### YOUR OBJECTIVE
The answer must match the listing exactly, with every line written out again.
******************************
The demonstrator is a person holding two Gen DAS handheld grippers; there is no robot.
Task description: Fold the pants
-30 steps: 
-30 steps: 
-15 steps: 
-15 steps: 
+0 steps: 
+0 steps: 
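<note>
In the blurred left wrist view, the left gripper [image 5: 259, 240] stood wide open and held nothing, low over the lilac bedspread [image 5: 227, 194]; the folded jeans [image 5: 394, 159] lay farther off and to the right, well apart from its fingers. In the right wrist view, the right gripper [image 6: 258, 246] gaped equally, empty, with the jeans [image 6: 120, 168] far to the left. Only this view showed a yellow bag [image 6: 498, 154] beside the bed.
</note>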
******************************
### THE ANSWER
The demonstrator is a person holding two Gen DAS handheld grippers; there is no robot.
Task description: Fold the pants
-30 steps: 
-30 steps: 
-15 steps: 
-15 steps: 
+0 steps: 
+0 steps: 
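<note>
In the blurred left wrist view, the left gripper [image 5: 259, 240] stood wide open and held nothing, low over the lilac bedspread [image 5: 227, 194]; the folded jeans [image 5: 394, 159] lay farther off and to the right, well apart from its fingers. In the right wrist view, the right gripper [image 6: 258, 246] gaped equally, empty, with the jeans [image 6: 120, 168] far to the left. Only this view showed a yellow bag [image 6: 498, 154] beside the bed.
</note>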

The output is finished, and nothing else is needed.